At the heart of my research is the belief that we need to aim for the outcomes that matter most to patients. It isn’t enough to develop interventions that work in controlled research settings if patients can’t access them in real-world settings or if the benefits aren’t a priority to patients.

Alyssa Tilhou, MD, PhD, Vice Chair for Research at BMC

In family medicine, we rarely see patients with just one health problem. When someone achieves stability in their substance use, it often becomes easier for them to engage in other aspects of care, such as preventive health screenings, managing chronic conditions, or addressing mental health needs. As a family doctor, I’ve seen how treatment with medications like buprenorphine can create opportunities to deliver more comprehensive care. 

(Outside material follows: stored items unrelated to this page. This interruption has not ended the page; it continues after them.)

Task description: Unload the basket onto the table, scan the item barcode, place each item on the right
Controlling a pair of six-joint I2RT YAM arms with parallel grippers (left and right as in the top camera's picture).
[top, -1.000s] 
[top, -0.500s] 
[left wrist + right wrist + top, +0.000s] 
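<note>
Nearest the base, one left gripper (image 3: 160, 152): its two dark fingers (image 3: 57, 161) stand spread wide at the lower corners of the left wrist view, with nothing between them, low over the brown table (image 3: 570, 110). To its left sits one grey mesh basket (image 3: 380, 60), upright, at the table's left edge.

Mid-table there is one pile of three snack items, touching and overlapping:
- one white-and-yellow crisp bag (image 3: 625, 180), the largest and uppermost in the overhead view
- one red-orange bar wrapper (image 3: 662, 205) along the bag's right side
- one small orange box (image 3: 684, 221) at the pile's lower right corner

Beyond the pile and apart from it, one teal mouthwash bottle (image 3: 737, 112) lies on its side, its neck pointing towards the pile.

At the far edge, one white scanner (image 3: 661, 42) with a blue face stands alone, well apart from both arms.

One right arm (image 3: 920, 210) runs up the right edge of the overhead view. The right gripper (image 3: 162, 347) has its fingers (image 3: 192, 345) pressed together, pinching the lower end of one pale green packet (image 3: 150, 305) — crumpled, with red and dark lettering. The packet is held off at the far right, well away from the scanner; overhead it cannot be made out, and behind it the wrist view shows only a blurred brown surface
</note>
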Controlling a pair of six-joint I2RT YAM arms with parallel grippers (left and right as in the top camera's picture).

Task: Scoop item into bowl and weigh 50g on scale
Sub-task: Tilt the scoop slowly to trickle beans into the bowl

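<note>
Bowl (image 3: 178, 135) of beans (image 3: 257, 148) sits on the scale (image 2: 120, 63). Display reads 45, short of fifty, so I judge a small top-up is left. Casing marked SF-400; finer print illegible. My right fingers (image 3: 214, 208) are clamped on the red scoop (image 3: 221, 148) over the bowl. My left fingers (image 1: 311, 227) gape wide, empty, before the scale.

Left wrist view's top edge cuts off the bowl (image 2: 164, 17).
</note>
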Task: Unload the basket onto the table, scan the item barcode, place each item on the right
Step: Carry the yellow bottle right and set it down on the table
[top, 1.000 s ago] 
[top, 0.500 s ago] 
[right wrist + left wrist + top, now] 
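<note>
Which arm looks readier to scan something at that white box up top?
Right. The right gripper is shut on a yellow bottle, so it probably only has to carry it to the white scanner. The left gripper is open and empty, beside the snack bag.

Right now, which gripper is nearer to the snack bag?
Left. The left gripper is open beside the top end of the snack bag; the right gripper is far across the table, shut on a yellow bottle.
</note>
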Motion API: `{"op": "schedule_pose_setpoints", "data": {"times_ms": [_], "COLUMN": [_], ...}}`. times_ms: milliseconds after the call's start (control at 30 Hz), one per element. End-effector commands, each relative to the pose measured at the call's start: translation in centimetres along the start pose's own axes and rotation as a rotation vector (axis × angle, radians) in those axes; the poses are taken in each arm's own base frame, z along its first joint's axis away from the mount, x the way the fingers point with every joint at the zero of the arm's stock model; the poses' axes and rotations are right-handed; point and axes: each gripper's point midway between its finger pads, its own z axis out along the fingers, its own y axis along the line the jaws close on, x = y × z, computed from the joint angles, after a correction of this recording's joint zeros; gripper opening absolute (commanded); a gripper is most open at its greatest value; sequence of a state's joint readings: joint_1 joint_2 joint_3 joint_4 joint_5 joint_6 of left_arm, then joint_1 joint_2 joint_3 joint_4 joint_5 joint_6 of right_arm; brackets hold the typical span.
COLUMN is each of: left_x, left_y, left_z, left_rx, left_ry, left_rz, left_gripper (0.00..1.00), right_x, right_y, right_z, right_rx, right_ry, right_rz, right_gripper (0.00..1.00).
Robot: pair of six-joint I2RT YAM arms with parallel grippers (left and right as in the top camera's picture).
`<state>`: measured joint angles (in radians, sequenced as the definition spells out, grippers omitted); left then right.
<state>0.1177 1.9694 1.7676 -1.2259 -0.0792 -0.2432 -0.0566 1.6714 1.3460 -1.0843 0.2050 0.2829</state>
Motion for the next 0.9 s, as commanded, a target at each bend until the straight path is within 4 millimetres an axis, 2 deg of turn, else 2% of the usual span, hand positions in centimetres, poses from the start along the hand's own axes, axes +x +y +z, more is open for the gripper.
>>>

Ultimately, my goal is to design systems and strategies that make it easier for people to achieve their treatment goals and to build healthcare environments that truly support whole-person health. Patients are our greatest source of insight, since they understand their challenges and needs better than anyone. When we ground our research in their experiences and perspectives, we not only build trust but also create interventions that are more effective and meaningful for patients and their families. 


This interview has been edited and condensed for length and clarity.